--- WHAT IS BEING ASKED ---
How many lines of the material below contain the string "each"? Answer with the number and nothing else.

··· SUPPLIED DATA

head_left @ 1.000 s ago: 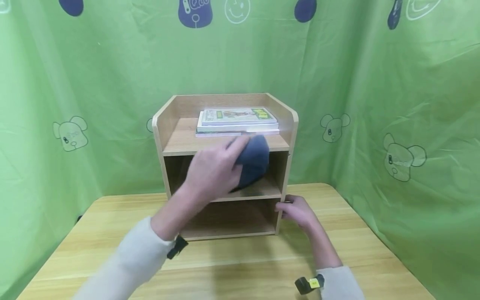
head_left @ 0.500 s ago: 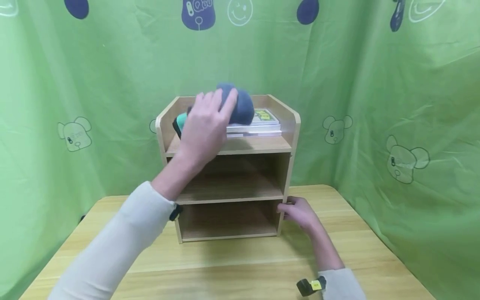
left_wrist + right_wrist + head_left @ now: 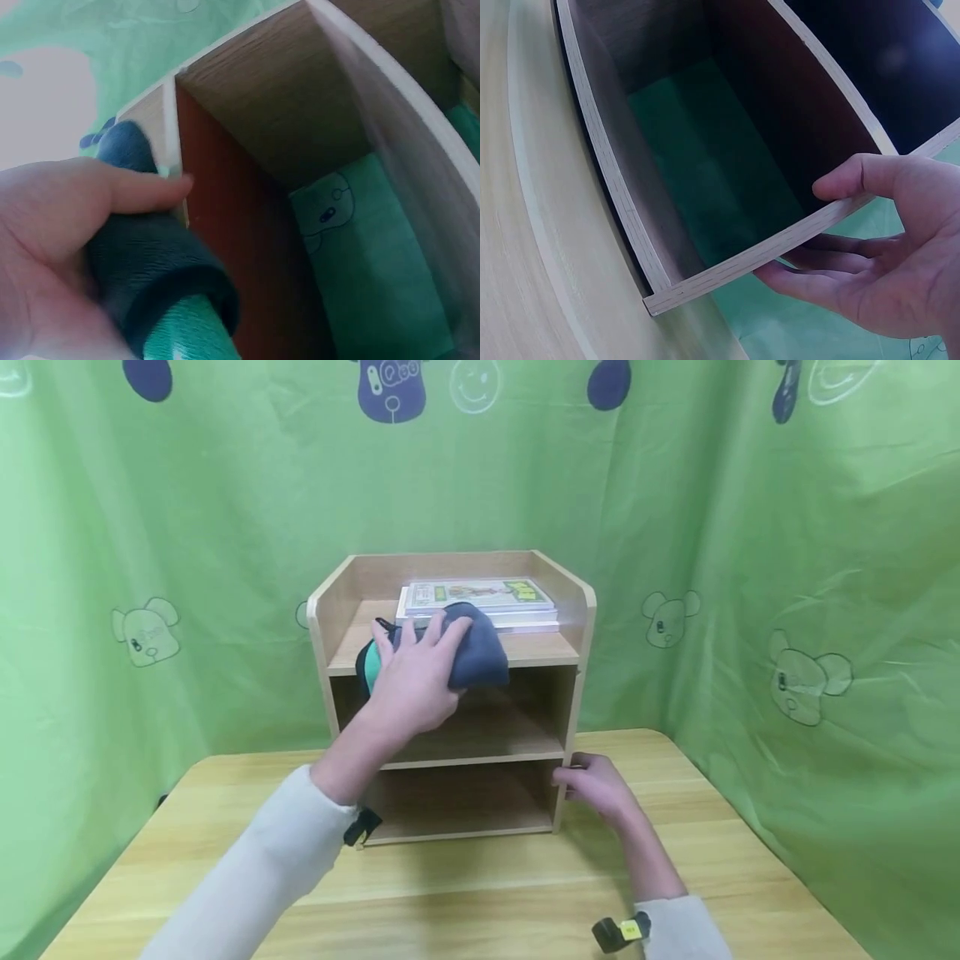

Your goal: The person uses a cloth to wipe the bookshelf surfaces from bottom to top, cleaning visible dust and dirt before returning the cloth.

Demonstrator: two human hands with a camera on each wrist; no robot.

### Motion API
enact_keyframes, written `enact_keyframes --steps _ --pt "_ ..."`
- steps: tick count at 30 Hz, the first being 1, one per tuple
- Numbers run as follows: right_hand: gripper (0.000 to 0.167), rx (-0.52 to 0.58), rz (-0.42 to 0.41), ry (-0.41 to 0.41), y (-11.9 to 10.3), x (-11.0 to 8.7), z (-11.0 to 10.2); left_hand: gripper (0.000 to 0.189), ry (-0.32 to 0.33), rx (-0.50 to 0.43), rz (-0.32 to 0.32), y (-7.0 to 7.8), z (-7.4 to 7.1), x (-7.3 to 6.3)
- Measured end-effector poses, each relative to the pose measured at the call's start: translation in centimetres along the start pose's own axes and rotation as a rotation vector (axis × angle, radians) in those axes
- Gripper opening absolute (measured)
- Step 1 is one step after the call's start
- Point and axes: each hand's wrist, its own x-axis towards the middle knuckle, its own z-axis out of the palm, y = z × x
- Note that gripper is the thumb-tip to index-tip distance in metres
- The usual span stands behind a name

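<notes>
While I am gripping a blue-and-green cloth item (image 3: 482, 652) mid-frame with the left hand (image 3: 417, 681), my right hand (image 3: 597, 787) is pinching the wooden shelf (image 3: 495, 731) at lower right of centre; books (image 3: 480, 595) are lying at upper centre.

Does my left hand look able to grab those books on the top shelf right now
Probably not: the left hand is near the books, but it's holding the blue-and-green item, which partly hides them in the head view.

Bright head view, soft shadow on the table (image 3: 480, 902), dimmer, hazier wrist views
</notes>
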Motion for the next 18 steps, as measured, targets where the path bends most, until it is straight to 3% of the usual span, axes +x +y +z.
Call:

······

--- TASK RESPONSE ---
3